Per iniziare, incubare le uova di gallina fecondate in un'incubatrice umidificata a 38 gradi Celsius. Ora sezionare le pelli dorsali dell'embrione di pollo allo stadio da 30 a 33 in HBSS. Quindi incubare le bucce in soluzione salina priva di calcio e magnesio due volte con EDTA allo 0,25% per 15-20 minuti.
Separare con cura l'epitelio e il MESENCHIMA utilizzando una pinza da orologiaio e spostare il materiale separato in HBSS, posizionato su ghiaccio.
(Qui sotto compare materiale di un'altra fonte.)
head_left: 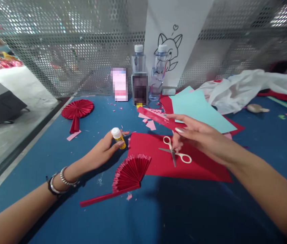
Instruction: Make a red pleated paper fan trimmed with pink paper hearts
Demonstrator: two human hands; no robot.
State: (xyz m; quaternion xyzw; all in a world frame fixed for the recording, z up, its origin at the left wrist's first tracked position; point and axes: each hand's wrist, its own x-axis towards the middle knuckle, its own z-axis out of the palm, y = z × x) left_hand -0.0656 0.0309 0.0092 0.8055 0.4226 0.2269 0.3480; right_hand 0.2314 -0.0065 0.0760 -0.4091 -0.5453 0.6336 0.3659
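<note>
My left hand is closed around a yellow glue stick with its white cap on top. Between the thumb and fingers of my right hand is a red paper strip, pointing up and left. Below that hand, open scissors with white handles lie on a red paper sheet. In front of my left hand rests a pleated red paper fan with a long red strip along its lower edge. A finished-looking round red fan with a handle lies at the far left.
Two water bottles stand at the back by the perforated metal panel, with two phones propped beside them. Light blue paper and a white plastic bag lie at right. Pink paper scraps dot the blue table.
</note>
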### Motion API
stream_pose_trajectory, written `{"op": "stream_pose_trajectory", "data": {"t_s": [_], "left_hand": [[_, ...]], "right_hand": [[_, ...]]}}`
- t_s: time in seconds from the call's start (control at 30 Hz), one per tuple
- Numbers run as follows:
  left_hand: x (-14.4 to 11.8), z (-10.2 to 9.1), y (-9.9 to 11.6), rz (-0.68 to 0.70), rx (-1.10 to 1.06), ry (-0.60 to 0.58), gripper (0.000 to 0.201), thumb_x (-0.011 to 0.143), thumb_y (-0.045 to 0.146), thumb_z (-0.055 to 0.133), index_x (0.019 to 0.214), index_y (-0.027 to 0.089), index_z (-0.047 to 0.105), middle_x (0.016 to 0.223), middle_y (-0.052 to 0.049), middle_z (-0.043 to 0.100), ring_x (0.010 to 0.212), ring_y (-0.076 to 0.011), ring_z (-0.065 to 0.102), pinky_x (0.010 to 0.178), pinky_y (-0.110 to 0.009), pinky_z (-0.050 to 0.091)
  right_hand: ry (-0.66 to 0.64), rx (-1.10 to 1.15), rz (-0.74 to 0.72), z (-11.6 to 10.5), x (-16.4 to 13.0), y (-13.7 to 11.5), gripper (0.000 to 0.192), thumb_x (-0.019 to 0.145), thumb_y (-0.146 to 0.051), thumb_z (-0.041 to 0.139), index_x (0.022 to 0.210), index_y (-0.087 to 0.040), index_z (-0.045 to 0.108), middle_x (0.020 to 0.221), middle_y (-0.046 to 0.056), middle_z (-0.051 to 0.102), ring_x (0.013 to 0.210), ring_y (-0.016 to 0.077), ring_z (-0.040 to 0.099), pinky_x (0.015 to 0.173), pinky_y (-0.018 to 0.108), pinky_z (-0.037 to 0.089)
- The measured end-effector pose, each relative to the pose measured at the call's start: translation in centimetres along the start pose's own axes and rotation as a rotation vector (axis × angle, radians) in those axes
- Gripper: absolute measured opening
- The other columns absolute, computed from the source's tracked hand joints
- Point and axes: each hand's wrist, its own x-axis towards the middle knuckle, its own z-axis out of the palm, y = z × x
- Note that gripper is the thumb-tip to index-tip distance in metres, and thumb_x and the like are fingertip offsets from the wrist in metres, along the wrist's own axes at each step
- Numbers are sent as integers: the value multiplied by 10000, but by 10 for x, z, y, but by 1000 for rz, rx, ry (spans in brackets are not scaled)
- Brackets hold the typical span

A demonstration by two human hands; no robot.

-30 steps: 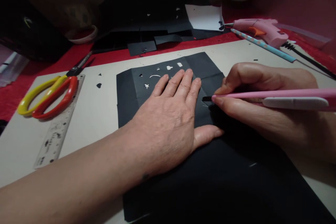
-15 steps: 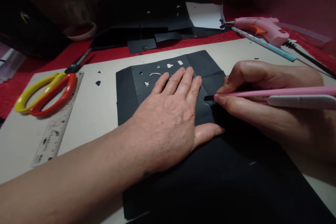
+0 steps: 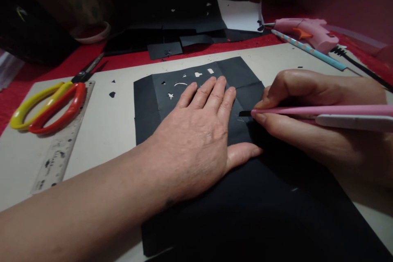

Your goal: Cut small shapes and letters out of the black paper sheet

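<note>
Creased black paper point(image 3: 242, 71) lies on a white board, with several small shapes cut out near its far end, among them a star and a curved sliver. My left hand point(image 3: 202, 139) rests flat on this paper, fingers stretched forward and thumb out to the right. In my right hand point(image 3: 294, 102) is a pink craft knife point(image 3: 337, 109), pinched between thumb and fingers like a pen. Its dark blade touches or hovers just over the paper, right of my left fingers, beside faint pale marks. The right hand's lower fingers are in shadow.
Scissors point(image 3: 50, 106) with yellow and red handles lie on a clear ruler point(image 3: 63, 151) at left. Small black scraps point(image 3: 112, 95) sit nearby. At the back right are a pink glue gun point(image 3: 307, 32) and a pale blue pencil point(image 3: 310, 51). Black sheets point(image 3: 166, 49) are piled behind.
The view has shifted very slightly, so the scissors and ruler appear a little further left. Both hands keep almost the same pose, and the blade has barely moved.
</note>
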Motion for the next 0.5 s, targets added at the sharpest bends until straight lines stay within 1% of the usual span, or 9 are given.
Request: {"op": "stream_pose_trajectory", "data": {"t_s": [0.17,0.27,0.33,0.43,0.5], "left_hand": [[0,-1,-1,0,11,-3,1113,986,865,353,1737,82,107,1821,-150,19,1702,-375,5,1373,-592,61],[1,-1,-1,-6,8,4,1118,982,867,360,1736,77,120,1822,-148,22,1701,-382,18,1374,-589,62],[1,-2,-1,-6,4,12,1121,979,871,360,1736,77,129,1823,-144,23,1701,-382,19,1376,-585,59],[1,-2,-1,-11,12,0,1121,978,877,343,1739,88,110,1824,-136,5,1703,-365,-5,1375,-578,51],[1,-1,-1,-14,19,-7,1123,977,881,329,1740,91,95,1825,-134,-8,1704,-356,-21,1375,-575,47]], "right_hand": [[-57,-41,-47,-4,-4,7,72,917,-264,701,849,-269,677,811,-16,755,681,143,654,530,289,412],[-59,-28,-43,-3,-4,7,74,923,-241,697,860,-271,673,809,-21,755,700,141,659,553,285,432],[-47,-31,-43,-3,-3,6,71,921,-246,696,856,-269,678,819,-12,758,712,149,664,552,294,423],[-37,-29,-22,-3,-3,5,71,898,-259,704,829,-264,686,804,-3,753,691,158,652,541,311,397],[-34,-22,-7,-4,-4,3,75,891,-255,695,817,-268,683,798,-8,751,693,165,655,552,318,405]]}}
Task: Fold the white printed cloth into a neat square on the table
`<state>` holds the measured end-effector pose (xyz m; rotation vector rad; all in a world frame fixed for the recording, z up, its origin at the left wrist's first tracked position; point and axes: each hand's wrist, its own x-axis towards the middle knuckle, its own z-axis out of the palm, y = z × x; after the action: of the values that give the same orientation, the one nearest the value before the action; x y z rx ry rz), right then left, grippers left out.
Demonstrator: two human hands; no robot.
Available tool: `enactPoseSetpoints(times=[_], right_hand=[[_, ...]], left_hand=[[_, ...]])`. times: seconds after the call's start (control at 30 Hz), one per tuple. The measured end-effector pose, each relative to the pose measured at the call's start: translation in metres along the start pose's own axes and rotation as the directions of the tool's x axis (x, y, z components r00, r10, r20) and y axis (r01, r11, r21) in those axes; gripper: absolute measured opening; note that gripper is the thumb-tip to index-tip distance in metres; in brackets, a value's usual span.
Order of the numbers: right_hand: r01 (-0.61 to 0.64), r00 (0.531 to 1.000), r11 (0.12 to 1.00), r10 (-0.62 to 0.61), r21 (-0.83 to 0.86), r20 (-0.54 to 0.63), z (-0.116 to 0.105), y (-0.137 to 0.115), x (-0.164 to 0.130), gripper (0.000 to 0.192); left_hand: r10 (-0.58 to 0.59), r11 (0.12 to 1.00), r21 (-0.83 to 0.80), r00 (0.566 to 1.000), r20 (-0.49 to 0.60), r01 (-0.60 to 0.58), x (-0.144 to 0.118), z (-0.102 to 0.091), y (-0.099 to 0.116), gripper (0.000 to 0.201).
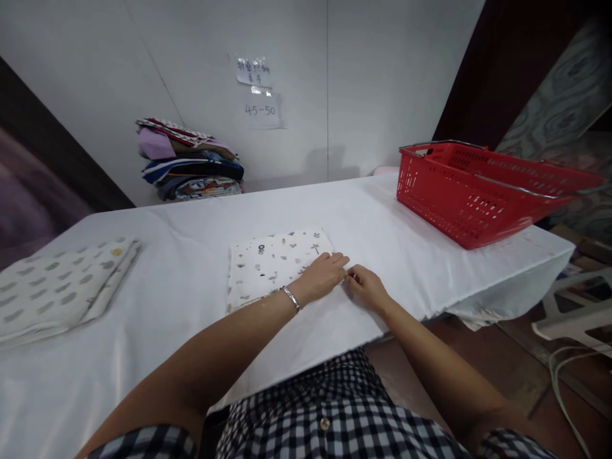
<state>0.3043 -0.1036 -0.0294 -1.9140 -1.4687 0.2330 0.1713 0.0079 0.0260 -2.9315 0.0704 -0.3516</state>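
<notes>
Folded printed cloth lies flat at worktop centre, small leaf and flower motifs on white. Left hand rests palm-down on its 4 o'clock corner, fingers together and extended, grip flat, pinching nothing visible; silver bracelet on the wrist. Right hand sits just beside that corner at 3 o'clock, fingertips curled and pressed together at the cloth's edge; whether they pinch fabric, cannot tell. The two hands nearly touch.

Worktop has a white cover. Near edge runs close under the hands, at 6 o'clock. Open cover lies at 9 o'clock of the cloth up to a second folded spotted cloth at the left edge. Red plastic basket sits at 2 o'clock, overhanging the right edge, well apart. Stack of folded garments at 11 o'clock against the wall. Bare strip at 12 o'clock.
</notes>
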Motion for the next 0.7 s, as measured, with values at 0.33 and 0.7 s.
enactPoseSetpoints(times=[0.33,0.7], right_hand=[[0.01,1.0,1.0,-0.01,-0.009,0.002,-0.002,-0.002,0.0,0.012],[0.004,1.0,0.999,-0.005,0.034,0.017,-0.002,-0.001,-0.001,0.007]], left_hand=[[-0.007,0.999,-0.033,0.999,-0.031,0.006,0.005,0.007,0.002,0.024],[-0.059,0.993,-0.104,0.998,0.004,0.06,0.001,0.018,0.0,0.018]])
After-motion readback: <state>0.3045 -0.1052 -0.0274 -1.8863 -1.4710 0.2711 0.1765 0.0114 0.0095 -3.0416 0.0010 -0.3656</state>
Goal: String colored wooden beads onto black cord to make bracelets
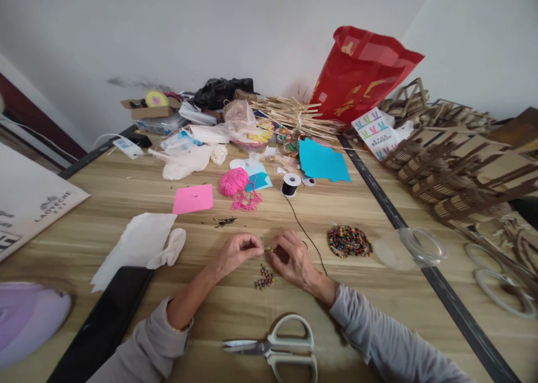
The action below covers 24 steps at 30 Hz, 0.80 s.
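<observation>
My left hand point(236, 252) and my right hand point(293, 255) meet over the wooden table point(126, 192), fingertips almost touching. The left pinches the end of a thin black cord point(303, 229). The right pinches a small bead against that end. The cord runs back from my right hand to a black spool point(290, 184). A short string of coloured beads point(264, 277) lies just below my hands. A heap of loose coloured beads point(349, 241) sits to the right of my right hand.
Scissors point(278, 350) lie at the near edge. A clear plastic lid point(409, 248) sits right of the beads. Pink yarn point(234, 182), pink paper point(193, 198), blue paper point(322, 162), white tissue point(138, 243), a black tablet point(107, 321) and a red bag point(357, 74) surround the area.
</observation>
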Tool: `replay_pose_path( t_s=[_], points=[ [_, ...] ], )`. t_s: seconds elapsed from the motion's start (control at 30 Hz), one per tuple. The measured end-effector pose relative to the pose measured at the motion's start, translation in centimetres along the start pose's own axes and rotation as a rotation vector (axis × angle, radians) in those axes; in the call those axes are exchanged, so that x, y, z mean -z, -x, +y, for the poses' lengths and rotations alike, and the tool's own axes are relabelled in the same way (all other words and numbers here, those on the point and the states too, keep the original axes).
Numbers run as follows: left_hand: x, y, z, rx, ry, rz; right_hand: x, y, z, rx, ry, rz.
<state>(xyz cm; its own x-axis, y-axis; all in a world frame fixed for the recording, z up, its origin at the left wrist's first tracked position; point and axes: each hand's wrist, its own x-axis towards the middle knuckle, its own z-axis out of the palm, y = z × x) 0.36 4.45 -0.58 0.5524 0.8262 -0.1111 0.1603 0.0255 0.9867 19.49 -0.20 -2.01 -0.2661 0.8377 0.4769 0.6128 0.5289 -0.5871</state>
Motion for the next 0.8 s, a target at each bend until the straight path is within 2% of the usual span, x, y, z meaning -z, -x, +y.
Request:
replay_pose_path(
  t_s=[0.13,0.47,0.8],
  points=[
    [0.11,0.16,0.51,0.054,0.060,0.015,-0.08,0.09,0.09,-0.060,0.095,0.027],
    [0.03,-0.04,0.35,0.052,0.094,0.025,0.53,0.01,-0.26,0.120,-0.184,-0.077],
    [-0.30,-0.16,-0.02,0.007,0.010,0.019,0.27,-0.09,0.12,0.111,-0.231,-0.046]
  ],
)
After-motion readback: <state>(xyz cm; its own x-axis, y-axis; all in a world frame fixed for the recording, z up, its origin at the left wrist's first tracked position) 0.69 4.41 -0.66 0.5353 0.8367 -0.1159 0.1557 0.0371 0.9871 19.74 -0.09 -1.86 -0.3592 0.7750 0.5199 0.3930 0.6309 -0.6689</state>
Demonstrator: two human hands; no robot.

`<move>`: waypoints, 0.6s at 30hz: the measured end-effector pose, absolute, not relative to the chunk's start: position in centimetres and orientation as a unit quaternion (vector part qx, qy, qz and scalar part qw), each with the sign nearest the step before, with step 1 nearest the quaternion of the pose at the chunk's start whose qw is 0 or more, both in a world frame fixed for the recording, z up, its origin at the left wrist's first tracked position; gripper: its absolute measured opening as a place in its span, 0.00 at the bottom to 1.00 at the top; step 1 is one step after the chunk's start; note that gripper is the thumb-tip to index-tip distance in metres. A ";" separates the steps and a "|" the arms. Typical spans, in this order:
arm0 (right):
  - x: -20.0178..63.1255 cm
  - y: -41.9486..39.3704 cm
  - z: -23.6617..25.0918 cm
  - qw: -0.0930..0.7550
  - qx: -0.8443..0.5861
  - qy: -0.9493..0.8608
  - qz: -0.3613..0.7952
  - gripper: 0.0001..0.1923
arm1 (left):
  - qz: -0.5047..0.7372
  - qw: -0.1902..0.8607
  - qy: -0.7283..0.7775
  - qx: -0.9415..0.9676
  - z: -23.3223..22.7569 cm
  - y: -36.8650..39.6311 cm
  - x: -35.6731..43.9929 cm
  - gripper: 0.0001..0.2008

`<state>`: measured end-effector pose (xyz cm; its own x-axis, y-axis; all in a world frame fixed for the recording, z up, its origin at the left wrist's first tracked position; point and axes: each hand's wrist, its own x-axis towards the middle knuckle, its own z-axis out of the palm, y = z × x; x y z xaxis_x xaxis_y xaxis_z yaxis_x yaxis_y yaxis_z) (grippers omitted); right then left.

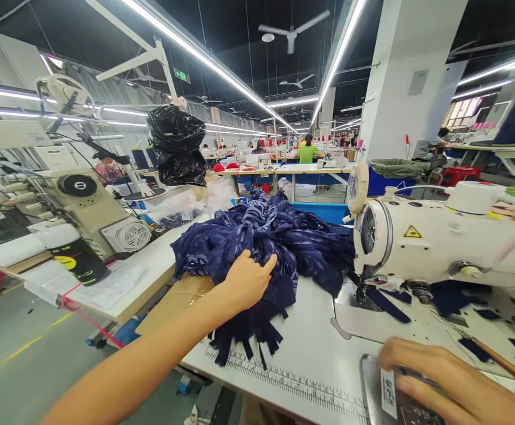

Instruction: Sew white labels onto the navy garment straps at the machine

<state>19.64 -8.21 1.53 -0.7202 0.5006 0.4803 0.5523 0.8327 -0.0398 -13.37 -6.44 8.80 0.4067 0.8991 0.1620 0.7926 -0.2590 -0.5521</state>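
A heaped bundle of navy garment pieces (226,245), some with a lighter wavy pattern, lies on the white sewing table. Its dark strip-like ends (244,330) hang toward the front edge. My left hand (251,280) reaches into the front of the heap, its fingers curled into the cloth and partly hidden. At the lower right, my right hand (434,372) is over a shiny metal tray (368,383) with a white label. Its fingers are bent and blurred, and a dark shape shows beneath them. A white sewing machine (443,236) stands right of the heap.
Navy scraps (390,305) lie around the machine's needle area. A printed ruler (284,381) runs along the table's front. To the left are another machine (84,206), a black thread cone (80,260) and a black plastic bag (175,144). People sit at machines farther back.
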 end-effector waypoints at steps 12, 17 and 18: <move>-0.8 -2.8 4.5 0.087 -0.186 -0.971 -0.118 0.24 | 0.094 0.288 -0.522 -0.798 9.2 -9.0 -22.1 0.13; 1.8 -2.8 2.2 0.023 -0.178 -0.981 -0.070 0.23 | 0.143 0.218 -0.566 -0.782 5.2 -10.6 -25.7 0.08; 2.5 -3.2 2.0 0.016 -0.171 -0.983 -0.064 0.24 | 0.153 0.190 -0.550 -0.798 4.2 -11.0 -25.3 0.06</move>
Raccogliere il mesenchima separato in una provetta da centrifuga da 15 millilitri e aggiungere due millilitri di collagenasi tripsina allo 0,1% prodotta in PBS. Quindi incubare la soluzione a bagnomaria.
Quindi, utilizzare una pipetta Pasteur per disperdere il mesenchima cutaneo in una sospensione a singola cellula. Quindi aggiungere otto millilitri di DMEM contenente il 10% di siero fetale bovino per fermare la digestione. Centrifugare le celle a 233G per cinque minuti.
Quindi risospendere il pellet nel terreno di coltura. Quindi posizionare un inserto di coltura cellulare in un pozzetto di un piatto a sei pozzetti, far cadere una gocciolina da 10 microlitri di cellule mesenchimali sull'inserto. Nel pozzetto esterno dell'inserto, pipettare due millilitri di DMEM con il 10% di siero fetale bovino.
Incubare le cellule piastrate a 37 gradi in un incubatore con il 5% di anidride carbonica e il 95% di aria per un'ora. Utilizzando una pipetta da un millilitro, trasferire l'epitelio intatto sopra la gocciolina mesenchimale placcata. Appiattire l'epitelio intatto sul mesenchima per formare l'espiante cutaneo ricostituito.
Lasciare un sottile strato di terreno sull'inserto per mantenere l'espiante della pelle semi umido. Fornendo un'interfaccia aria/liquido, incubare l'espiante di pelle ricostituita a 37 gradi in un incubatore con il 5% di anidride carbonica e il 95% di aria. Le colture di organi ex vivo appaiono omogenee all'inizio: gemme di piume corte si formano dopo due o tre giorni di coltura e gemme di piume lunghe si formano dopo quattro o cinque giorni di coltura.